Billie Swiggard: It depends on the person. Patients under 18 seeking gender-affirming care are routed into a program called PACTS – pediatric and adolescent comprehensive transgender services. There’s a team approach to care, and – I can’t emphasize this enough – it’s not a cookie-cutter operation. There is a huge variety of potential pathways … At any time before the onset of puberty, a group decision is made that includes the patient, behavioral health staff, medical staff, and parents to give oral medications to prevent the secretion of the so-called gonadotropins, the pituitary hormones that drive the expression of sex hormones at around the time of puberty.
Are there any instances in which you wouldn’t recommend a patient seeking puberty blockers and/or hormone therapy to undergo those treatments?
Abby Walch: At our center, we require the involvement of a mental health therapist who specializes in gender to provide a letter of support for a patient just stating that they’ve talked with them about the pros and cons, risks and benefits of therapy and things that we also cover. But the patient is also talking with them about their gender identity and attesting to the belief that they will benefit from medical intervention. A patient who is in the early adolescent stages of puberty might be eligible for puberty blockers alone for a period of time as they get older. If they persist in their gender identities and if they meet the criteria then for gender-affirming sex hormone therapy – testosterone or estrogen – they may start those therapies. If they decide that they want to stop the puberty blockers and undergo puberty that’s aligned with their sex designated effort, that can happen at any time, too.

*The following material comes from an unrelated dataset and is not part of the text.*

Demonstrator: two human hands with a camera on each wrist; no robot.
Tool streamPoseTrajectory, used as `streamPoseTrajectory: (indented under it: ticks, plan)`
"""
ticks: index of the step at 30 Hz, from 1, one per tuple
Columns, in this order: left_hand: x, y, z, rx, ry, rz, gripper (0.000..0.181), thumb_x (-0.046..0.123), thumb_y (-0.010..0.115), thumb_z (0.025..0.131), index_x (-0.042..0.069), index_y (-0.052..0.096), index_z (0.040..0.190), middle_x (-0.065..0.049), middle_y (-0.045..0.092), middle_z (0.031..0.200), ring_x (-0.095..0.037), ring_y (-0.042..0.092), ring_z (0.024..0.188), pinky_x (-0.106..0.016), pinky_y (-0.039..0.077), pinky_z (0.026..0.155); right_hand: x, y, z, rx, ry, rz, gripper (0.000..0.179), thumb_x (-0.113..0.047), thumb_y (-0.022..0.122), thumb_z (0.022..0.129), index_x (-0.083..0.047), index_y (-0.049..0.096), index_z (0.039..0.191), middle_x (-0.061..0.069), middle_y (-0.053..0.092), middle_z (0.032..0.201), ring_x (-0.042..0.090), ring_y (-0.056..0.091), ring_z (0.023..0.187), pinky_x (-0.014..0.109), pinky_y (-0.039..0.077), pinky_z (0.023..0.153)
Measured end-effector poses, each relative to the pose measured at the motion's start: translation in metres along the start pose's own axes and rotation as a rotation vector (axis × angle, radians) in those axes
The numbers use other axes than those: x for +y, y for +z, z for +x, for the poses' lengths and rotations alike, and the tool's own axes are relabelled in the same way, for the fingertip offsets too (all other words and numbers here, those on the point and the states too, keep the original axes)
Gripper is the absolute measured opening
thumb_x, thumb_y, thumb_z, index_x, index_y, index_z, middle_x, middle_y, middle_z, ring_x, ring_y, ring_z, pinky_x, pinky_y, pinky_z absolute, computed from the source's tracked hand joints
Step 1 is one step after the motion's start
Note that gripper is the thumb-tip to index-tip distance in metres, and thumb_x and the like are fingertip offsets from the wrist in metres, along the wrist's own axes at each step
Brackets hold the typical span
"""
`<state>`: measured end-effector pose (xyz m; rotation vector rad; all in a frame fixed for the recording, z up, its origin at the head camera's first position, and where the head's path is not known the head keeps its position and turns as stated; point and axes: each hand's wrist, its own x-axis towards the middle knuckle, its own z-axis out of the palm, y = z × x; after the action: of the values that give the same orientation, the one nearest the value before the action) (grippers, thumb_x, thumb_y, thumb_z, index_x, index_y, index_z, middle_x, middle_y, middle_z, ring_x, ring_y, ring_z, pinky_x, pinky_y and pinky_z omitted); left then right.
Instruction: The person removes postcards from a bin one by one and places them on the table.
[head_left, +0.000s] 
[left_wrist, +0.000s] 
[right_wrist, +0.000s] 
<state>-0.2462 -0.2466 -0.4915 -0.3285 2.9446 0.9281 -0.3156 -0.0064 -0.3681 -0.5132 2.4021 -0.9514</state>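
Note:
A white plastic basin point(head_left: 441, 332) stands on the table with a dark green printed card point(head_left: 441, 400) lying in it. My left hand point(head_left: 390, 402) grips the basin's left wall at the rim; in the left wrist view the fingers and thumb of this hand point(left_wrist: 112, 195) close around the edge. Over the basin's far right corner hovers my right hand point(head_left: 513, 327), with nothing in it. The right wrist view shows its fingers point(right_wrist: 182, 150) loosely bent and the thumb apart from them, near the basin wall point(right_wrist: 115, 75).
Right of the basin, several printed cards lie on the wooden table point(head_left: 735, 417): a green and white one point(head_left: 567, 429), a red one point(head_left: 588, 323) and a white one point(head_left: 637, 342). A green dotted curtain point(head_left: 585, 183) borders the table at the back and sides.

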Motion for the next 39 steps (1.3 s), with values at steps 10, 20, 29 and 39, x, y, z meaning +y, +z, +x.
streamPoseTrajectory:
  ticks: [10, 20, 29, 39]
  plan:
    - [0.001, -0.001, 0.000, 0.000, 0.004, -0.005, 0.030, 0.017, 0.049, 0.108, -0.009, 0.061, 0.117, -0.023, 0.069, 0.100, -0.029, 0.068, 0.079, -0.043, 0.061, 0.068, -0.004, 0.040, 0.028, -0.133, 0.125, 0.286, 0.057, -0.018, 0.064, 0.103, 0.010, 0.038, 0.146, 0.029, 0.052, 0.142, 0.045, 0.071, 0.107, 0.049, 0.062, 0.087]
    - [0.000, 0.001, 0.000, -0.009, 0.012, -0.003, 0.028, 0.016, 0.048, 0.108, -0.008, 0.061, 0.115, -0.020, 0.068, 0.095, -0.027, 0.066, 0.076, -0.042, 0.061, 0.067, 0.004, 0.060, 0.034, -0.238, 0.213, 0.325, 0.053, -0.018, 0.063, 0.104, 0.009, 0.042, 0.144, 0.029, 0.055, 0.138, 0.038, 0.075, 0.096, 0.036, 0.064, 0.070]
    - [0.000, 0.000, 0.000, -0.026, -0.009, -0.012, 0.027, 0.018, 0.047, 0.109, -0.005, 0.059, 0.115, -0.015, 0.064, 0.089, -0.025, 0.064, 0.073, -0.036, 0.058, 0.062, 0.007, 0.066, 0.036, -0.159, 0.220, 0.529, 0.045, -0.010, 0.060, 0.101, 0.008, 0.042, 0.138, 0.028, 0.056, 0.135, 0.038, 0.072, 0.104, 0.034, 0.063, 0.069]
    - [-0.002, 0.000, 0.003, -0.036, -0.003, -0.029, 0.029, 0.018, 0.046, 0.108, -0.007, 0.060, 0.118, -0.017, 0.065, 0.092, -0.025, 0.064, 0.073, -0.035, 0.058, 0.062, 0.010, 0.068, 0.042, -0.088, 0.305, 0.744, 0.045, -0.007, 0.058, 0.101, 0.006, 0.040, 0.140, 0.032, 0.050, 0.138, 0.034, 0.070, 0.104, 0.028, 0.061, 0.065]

Janet Leung: If you have certain activities that are hormone-sensitive, or you’ve had a recent heart attack or stroke, we might want to fully optimize the risk factors. We do know that there is a risk of having blood clots or strokes and heart attacks … For an endocrinologist, there’s always our list of benefits of hormones and the want to decrease the risk of harm. So what is my incremental risk of treating you now, as opposed to the risk of leaving you with your gender dysphoria untreated and having your suicidality or having substance abuse issues?
How important is this type of care to the LGBTQ+ community and do you see some of the proposed legislation targeting transgender individuals affecting your patients?
Abby Walch: There’s a heaviness that I sense in our field and within our patients and their families that wasn’t there when I started training in this field just a few short years ago. I think the ways in which it is impacting the mental health of our patients are unmeasurable.
Billie Swiggard: We’re talking about something that is not life-threatening but life-affirming. We know that for trans kids who do not get gender-affirming care, the suicide rate is shockingly high compared to those who get gender-affirming care. I was finally able to transition as a senior citizen and I’ve been able to use not only my very identity but also my history of abuse and bullying as a window to open into trauma-informed care because so many of the patients that we see are deeply traumatized. My experience of transitioning has been a joyful and life-affirming one. I’m happy to report that a lot of the people that abused me are now dead and my family has remained hugely supportive.